И узнал, что не всё вокруг торфоразработки, что есть за полотном железной дороги – бугор, а за бугром – деревня, и деревня эта – Тальново, испокон она здесь, ещё когда была барыня-«цыганка» и кругом лес лихой стоял. А дальше целый край идёт деревень: Часлицы, Овинцы, Спудни, Шевертни, Шестимирово – всё поглуше, от железной дороги подале, к озёрам.

Ветром успокоения потянуло на меня от этих названий. Они обещали мне кондовую Россию.

И я попросил мою новую знакомую отвести меня после базара в Тальново и подыскать избу, где бы стать мне квартирантом.

Я оказался квартирантом выгодным: сверх платы сулила школа за меня ещё машину торфа на зиму. По лицу женщины прошли заботы уже не умильные. У самой у неё места не было (они с мужем воспитывали её престарелую мать), оттого она повела меня к одним своим родным и ещё к другим. Но и здесь не нашлось комнаты отдельной, везде было тесно и лопотно.
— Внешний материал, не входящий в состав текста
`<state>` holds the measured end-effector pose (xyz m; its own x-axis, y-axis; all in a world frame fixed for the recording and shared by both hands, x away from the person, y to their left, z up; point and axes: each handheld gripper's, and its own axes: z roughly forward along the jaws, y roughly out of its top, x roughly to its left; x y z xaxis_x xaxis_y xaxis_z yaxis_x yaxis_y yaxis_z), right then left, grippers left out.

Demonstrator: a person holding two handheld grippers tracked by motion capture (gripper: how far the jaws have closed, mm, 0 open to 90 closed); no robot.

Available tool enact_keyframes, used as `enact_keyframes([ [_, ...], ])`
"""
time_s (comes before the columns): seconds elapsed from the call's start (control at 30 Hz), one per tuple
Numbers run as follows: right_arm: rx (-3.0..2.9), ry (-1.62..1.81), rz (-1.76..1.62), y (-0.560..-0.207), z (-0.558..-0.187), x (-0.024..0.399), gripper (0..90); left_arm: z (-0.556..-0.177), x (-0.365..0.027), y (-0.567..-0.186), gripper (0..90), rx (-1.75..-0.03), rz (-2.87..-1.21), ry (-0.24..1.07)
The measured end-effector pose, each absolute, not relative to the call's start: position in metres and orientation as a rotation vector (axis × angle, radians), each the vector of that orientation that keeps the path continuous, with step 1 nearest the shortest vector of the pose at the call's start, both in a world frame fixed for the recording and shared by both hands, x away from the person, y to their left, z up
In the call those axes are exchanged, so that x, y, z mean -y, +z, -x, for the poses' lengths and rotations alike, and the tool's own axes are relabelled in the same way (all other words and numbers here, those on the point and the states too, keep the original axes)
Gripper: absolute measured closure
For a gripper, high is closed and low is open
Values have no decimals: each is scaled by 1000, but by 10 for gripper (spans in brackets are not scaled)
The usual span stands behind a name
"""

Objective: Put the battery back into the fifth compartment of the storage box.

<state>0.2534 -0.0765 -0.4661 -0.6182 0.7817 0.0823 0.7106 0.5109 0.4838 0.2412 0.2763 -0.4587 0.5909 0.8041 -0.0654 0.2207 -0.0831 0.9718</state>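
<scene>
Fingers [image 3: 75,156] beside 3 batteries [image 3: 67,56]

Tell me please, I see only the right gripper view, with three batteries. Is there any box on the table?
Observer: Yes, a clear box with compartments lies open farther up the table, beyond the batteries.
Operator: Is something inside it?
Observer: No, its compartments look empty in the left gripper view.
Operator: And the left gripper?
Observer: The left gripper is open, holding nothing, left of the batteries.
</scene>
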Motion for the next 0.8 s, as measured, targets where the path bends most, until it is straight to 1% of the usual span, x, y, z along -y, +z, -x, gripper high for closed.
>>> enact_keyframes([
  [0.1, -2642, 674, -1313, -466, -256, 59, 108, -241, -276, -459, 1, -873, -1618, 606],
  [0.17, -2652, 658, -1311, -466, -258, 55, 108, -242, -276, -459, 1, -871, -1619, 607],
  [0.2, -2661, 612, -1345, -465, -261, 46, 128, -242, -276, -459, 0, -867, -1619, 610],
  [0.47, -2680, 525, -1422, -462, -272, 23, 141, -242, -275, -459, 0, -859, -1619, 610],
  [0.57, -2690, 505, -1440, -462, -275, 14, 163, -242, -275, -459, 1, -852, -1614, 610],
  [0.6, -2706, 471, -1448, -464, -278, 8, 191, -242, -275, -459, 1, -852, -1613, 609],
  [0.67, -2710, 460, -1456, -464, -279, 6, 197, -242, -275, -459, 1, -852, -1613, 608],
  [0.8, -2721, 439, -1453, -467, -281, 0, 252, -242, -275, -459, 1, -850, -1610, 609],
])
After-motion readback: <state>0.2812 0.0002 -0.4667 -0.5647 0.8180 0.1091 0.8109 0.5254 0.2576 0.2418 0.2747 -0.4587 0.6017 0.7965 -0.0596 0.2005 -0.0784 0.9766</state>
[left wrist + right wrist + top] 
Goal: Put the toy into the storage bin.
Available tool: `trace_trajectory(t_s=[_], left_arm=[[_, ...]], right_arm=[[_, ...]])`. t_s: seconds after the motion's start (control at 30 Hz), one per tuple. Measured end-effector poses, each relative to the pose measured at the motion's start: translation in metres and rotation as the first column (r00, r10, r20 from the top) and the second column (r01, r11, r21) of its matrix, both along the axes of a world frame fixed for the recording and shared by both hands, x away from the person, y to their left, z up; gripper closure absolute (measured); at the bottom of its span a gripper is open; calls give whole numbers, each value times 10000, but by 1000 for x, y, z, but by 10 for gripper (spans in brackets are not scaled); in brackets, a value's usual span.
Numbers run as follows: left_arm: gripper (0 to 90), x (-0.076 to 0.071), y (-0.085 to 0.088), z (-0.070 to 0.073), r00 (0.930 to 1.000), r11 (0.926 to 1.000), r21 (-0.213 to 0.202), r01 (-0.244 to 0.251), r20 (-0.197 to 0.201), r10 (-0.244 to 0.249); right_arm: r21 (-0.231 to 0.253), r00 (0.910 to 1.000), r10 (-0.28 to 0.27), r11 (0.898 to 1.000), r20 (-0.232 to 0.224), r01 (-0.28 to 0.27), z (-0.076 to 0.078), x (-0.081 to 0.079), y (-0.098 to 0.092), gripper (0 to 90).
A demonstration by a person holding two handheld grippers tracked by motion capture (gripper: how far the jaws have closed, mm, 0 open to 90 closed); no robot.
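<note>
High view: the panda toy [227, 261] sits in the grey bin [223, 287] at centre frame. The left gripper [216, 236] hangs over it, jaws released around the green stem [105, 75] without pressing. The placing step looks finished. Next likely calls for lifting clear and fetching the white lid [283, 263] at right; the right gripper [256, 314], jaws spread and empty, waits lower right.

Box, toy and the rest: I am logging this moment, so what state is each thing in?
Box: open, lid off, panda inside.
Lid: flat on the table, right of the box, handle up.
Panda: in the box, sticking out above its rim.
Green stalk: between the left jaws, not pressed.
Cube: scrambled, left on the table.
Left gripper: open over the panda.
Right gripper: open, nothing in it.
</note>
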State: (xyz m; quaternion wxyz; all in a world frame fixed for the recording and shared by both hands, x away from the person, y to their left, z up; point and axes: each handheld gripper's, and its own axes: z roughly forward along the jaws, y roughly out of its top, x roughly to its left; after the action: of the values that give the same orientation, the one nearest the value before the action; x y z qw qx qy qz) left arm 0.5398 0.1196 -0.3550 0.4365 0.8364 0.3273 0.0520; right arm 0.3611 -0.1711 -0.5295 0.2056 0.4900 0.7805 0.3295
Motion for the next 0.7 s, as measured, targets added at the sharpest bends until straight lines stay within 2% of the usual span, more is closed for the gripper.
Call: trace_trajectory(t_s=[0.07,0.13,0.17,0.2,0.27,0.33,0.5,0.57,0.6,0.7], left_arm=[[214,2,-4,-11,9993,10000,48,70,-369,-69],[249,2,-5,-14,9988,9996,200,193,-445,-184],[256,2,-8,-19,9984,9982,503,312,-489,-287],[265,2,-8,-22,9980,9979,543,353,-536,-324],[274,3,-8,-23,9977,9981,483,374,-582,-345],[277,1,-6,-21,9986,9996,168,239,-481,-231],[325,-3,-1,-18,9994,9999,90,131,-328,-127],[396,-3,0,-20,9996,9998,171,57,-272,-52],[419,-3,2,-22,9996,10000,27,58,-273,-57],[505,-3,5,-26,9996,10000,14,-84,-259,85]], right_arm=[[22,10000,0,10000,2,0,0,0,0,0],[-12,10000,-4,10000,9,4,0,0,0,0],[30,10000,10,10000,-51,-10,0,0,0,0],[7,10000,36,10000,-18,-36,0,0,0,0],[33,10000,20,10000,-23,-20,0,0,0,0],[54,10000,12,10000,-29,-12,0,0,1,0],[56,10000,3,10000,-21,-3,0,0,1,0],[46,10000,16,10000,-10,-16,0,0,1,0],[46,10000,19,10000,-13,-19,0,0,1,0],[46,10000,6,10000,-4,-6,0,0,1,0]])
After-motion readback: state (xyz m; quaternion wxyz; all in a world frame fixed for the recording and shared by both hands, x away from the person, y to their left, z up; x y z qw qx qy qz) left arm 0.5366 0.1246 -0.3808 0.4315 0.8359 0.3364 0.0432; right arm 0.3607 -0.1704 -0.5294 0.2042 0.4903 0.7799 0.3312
Так мы дошли до высыхающей подпруженной речушки с мостиком. Милей этого места мне не приглянулось во всей деревне; две-три ивы, избушка перекособоченная, а по пруду плавали утки, и выходили на берег гуси, отряхиваясь.

– Ну, разве что к Матрёне зайдём, – сказала моя проводница, уже уставая от меня. – Только у неё не так уборно, в запущи она живёт, болеет.

Дом Матрёны стоял тут же, неподалёку, с четырьмя оконцами в ряд на холодную некрасную сторону, крытый щепою, на два ската и с украшенным под теремок чердачным окошком. Дом не низкий – восемнадцать венцов. Однако изгнивала щепа, посерели от старости брёвна сруба и ворота, когда-то могучие, и проредилась их обвершка.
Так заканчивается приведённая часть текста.